2 incubadora. Proteólise da sonda fluorescente foi monitorado usando um sistema de leitura de placas fluorescentes (HTS-7000 Plus Série bioensaio, Perkin Elmer) com configurações de filtro de 360 ​​± 20 nm para excitação e 460 ± 20 nm para a emissão.

siRNA e Ensaios de transfecção

o siARN duplexes específicos para a inibição de calpaina I-(μ-calpaína) e a calpaina II (m- calpaina) expressões em células humanas foram obtidas a partir de Santa Cruz Biotechnology: a calpaína-I, catálogo n ° . sc-29885, uma piscina de específica do destino marco 20-25 nt siRNAs; -calpaína II, catálogo n °. sc-41459, um específico para o alvo de 20-25 nt siRNA. Os ARNsi de controlo (catálogo n °. SC-37007) é um não-direccionamento de 20-25 nt ARNsi concebido como um controlo negativo. Além disso, o siRNA duplexes específicos para a inibição da expressão de GRP94 foi sintetizado comercialmente por MWG Biotech (Alemanha). O sentido (superior) e anti-sentido (inferior) sequências do duplex siARN GRP94 foram como se segue: 5′-GAAGAAGCAUCUGAUUACCTT-3 ‘; 3’-TTCUUCUUCGUAGACUAAUGG-5 ‘. Como controlo não específico, um duplex de siRNA NC com sequências aleatórias foi concebidos como se segue: 5’-AGUUCAACGAGUAUCAGCATT-3 ‘; 3’-TTUCAAGUUGCUCAUAGUCGU-5 ‘. Os ARNsi foram usadas a uma concentração de 100-200 nM para a transfecção transitória de células com lipofectina (Invitrogen) por poço numa placa de 6 poços, com meio fresco.

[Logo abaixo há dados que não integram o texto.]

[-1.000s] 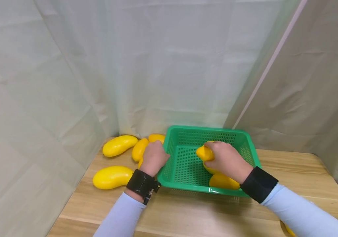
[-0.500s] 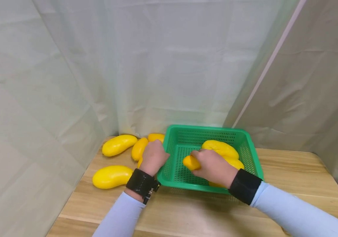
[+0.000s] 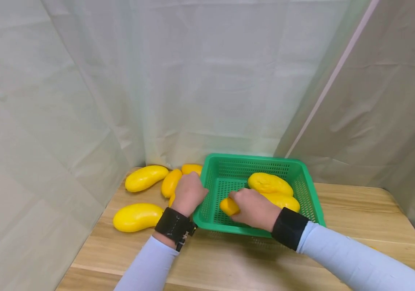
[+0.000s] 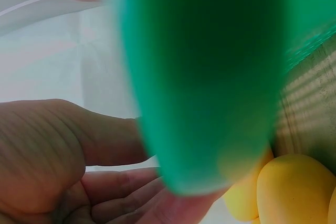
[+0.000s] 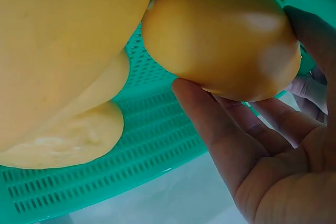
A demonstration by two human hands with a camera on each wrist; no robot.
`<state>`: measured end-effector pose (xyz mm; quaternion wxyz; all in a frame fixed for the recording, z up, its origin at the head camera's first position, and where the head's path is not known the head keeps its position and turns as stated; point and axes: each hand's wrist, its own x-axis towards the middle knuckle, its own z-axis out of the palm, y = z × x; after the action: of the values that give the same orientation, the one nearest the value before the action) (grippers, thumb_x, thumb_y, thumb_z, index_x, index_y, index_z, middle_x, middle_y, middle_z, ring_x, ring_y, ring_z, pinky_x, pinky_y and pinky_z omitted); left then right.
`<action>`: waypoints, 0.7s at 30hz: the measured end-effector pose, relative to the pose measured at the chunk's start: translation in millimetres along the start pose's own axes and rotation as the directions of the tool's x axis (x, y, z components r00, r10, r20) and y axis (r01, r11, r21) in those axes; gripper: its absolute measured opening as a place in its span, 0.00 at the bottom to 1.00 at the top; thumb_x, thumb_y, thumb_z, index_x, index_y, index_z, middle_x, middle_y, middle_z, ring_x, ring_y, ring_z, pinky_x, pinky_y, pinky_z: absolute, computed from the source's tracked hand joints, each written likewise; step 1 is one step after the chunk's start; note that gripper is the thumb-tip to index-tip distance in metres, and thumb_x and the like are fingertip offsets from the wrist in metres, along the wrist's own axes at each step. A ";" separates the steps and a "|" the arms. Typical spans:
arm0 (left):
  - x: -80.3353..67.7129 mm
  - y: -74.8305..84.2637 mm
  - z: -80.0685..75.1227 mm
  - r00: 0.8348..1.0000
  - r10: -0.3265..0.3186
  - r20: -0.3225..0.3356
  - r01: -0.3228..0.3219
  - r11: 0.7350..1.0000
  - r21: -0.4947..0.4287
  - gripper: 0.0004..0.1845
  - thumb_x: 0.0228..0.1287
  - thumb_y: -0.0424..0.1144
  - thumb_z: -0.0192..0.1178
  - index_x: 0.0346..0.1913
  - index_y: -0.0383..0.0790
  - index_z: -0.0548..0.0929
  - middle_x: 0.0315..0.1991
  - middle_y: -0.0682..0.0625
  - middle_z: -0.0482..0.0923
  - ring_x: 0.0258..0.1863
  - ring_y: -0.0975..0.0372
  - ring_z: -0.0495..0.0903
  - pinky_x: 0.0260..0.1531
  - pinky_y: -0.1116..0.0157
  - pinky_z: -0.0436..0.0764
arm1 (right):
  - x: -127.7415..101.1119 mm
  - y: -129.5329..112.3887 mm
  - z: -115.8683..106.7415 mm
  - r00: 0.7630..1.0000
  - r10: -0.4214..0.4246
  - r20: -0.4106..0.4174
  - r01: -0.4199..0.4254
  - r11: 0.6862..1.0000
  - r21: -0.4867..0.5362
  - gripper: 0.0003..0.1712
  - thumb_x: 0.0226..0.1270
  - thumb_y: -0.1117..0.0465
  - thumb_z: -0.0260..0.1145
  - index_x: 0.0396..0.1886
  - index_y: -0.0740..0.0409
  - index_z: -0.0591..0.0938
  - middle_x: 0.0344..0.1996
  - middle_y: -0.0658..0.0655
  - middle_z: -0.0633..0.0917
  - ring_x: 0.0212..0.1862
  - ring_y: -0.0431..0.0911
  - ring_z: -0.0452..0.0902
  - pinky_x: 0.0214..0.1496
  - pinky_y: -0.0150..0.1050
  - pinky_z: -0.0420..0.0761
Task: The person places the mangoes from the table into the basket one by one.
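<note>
Right hand holds a yellow fruit in the green basket

The head view shows only the fruit's end, poking out past the fingers; the right wrist view shows thumb and fingers curled round it, parted by its full width. Two larger fruits lie in the basket beside and beyond those fingers. From above, the left hand hides its grip; the left wrist view shows its fingers gripping the basket's blurred edge, with outside fruits nearby on the tabletop
</note>
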<state>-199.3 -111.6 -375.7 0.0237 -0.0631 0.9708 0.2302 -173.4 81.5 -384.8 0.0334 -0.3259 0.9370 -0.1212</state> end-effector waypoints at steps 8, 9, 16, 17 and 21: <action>1.0 -0.8 1.1 1.000 0.009 0.005 -0.009 1.000 -0.008 0.12 0.50 0.40 0.66 0.28 0.36 0.75 0.20 0.45 0.76 0.16 0.58 0.76 0.12 0.68 0.73 | 2.4 -1.6 5.9 0.999 0.030 0.042 -0.031 0.999 0.010 0.19 0.49 0.53 0.72 0.40 0.54 0.79 0.24 0.45 0.76 0.26 0.39 0.68 0.29 0.30 0.71; 1.0 -0.8 1.2 1.000 0.010 0.007 -0.009 1.000 -0.009 0.12 0.50 0.39 0.66 0.29 0.36 0.75 0.20 0.45 0.76 0.16 0.58 0.76 0.12 0.68 0.73 | 2.4 -1.7 6.8 0.999 0.029 0.042 -0.030 1.000 0.002 0.19 0.49 0.53 0.72 0.40 0.53 0.78 0.23 0.45 0.75 0.26 0.39 0.68 0.29 0.30 0.70; 0.6 -0.9 1.7 1.000 0.012 -0.002 -0.012 1.000 -0.002 0.12 0.50 0.40 0.66 0.29 0.35 0.75 0.20 0.45 0.76 0.16 0.58 0.75 0.12 0.68 0.73 | 1.7 -2.4 10.8 0.998 0.003 0.064 -0.003 1.000 -0.012 0.16 0.50 0.53 0.71 0.38 0.52 0.78 0.21 0.45 0.74 0.24 0.40 0.68 0.28 0.29 0.71; 0.5 -1.0 1.7 1.000 0.013 -0.002 -0.013 1.000 -0.001 0.12 0.51 0.40 0.66 0.29 0.35 0.75 0.20 0.45 0.76 0.16 0.58 0.75 0.12 0.68 0.73 | 1.7 -2.7 11.3 0.998 -0.001 0.071 0.002 1.000 -0.021 0.17 0.51 0.53 0.71 0.39 0.52 0.78 0.21 0.45 0.74 0.24 0.39 0.68 0.28 0.29 0.71; 0.0 -1.4 1.4 1.000 0.014 0.002 -0.014 1.000 -0.012 0.12 0.51 0.39 0.66 0.30 0.35 0.75 0.20 0.45 0.76 0.16 0.58 0.75 0.12 0.68 0.73 | 1.9 -3.3 12.5 0.996 -0.026 0.083 0.031 0.998 -0.053 0.17 0.51 0.52 0.71 0.39 0.52 0.79 0.21 0.45 0.75 0.24 0.39 0.69 0.29 0.29 0.73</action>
<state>-199.0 -112.1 -377.6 0.0226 -0.0565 0.9698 0.2361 -171.1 75.2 -396.1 0.0615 -0.3448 0.9330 -0.0824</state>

Após 24 h a partir da transfecção inicial e 24-36 h de tratamento, as células ou os lisados ​​celulares foram recolhidos e analisados ​​quanto apoptose ou a expressão da proteína, respectivamente.

imunofluorescência e Laser Scanning Microscopia Confocal

Células eram lavadas duas vezes com PBS, fixadas em paraformaldeído a 4% durante 30 min e, em seguida, bloqueadas por incubação em 1% de albumina de soro bovino em PBS. Os anticorpos primários foram aplicados como indicado para as lâminas a uma diluição de 1:500 e incubadas a 4 ° C durante a noite. As amostras foram tratadas com anticorpos secundários conjugados com FITC ou TRITC-conjugados (Sigma).